Once again, these proposals are temporary and insufficient. Queensland has failed to meet national targets for ambulance ramping, where patients are forced to remain in ambulances due to a lack of available hospital beds, for over seven years, according to the Australian Medical Association Queensland (AMAQ). Over 45 percent of patients waited more than 30 minutes in ambulances as of March, a record high.

More than 60,000 people are currently waiting to receive surgery, with waiting times especially horrendous in rural and regional parts of the state. In April, the AMAQ noted that less than one third of patients in central Queensland received needed surgeries within the recommended times, increasing the risk of disability and death.

The increases in spending on social services are a pittance compared to that for business. Of the extra $107 billion to be spent over four years on infrastructure spending (nearly the same as the health budget in this period), $5 billion will be for a single project, CopperString 2032, a proposed power line stretching across far north Queensland. The purpose of this project is to provide electricity to planned mines in areas with critical minerals.

In addition, $7.1 billion will be spent on projects for the Brisbane Olympics in 2032, twice the amount proposed for housing programs.

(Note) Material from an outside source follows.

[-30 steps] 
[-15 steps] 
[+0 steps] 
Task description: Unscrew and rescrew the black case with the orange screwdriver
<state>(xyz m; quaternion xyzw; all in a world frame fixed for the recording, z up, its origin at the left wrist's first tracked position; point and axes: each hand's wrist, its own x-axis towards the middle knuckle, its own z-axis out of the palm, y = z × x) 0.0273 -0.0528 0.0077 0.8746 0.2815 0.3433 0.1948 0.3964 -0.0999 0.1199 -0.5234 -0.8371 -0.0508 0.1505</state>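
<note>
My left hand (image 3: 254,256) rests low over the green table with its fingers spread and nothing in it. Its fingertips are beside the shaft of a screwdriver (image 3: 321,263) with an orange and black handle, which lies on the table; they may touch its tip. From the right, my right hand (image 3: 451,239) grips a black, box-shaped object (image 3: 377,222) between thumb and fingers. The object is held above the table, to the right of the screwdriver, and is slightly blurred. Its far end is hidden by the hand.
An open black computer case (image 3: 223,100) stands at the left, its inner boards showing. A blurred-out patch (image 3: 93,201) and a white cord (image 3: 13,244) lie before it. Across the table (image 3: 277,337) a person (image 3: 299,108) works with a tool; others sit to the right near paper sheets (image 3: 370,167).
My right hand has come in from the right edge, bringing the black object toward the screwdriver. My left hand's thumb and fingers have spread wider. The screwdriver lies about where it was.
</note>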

Moreover, the government committed to funding an additional 900 police officers, bringing the total number to nearly 19,000 in a state of 5.5 million people. Some $1.2 billion is to be spent for the new hires, upgraded regional police stations, and increased prison capacity, after Labor committed $250 million last year for a new children’s prison.

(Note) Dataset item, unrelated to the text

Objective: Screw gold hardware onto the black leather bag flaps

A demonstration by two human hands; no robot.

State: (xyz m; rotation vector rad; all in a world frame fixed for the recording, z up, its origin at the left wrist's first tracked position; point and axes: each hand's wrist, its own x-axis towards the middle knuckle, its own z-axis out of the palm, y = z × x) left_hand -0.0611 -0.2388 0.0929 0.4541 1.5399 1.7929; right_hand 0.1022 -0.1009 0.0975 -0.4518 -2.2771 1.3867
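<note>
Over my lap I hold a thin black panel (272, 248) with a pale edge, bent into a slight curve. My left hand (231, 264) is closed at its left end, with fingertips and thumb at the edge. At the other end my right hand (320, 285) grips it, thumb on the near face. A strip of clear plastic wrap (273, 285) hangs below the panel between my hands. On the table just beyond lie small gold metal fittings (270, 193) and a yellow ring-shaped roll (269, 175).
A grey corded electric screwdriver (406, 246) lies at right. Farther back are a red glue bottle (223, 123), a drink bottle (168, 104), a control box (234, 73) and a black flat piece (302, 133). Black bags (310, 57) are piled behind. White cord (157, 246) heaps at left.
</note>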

This is a major boost to police power under conditions of a deepening social crisis and rising political discontent. Last year, the Labor government twice suspended the state’s Human Rights Act, to abolish limits on how long children can be held in adult detention centres and to punish criminal offenders aged as young as 10.

Labor’s efforts to present the budget as a set of major social concessions have fallen flat. However, what is on the agenda is not simply a failure to address decades of austerity, but an acceleration of the attacks against the working class.

Much of the budget’s coverage in the corporate media has made note of the fact that Labor will run a budget deficit for the year of $2.6 billion, compared to the surplus of nearly $14 billion delivered in 2023, largely based on coal and other mining revenues.

State Treasurer Cameron Dick claimed that Labor had “made the deliberate choice to put our budget into deficit, to help Queensland households keep their budgets in balance.” It is clear, however, that these expenses are to be clawed back from workers, including through proposed cuts of up to $3 billion from public service workers’ conditions and wage increases.

Furthermore, the budget’s predictions are based on high prices for mining exports, despite a worldwide economic slowdown, particularly in China which has served as a major export market and now faces escalating US trade sanctions. In fact, the Queensland Audit Office now expects that coal revenues alone will fall $4 billion in the coming fiscal year 2024–25.

Under these conditions, the response of the incoming government, whether Labor or LNP, will be to further escalate attacks against workers, demanding that they pay for the profits of big business with their living and working conditions.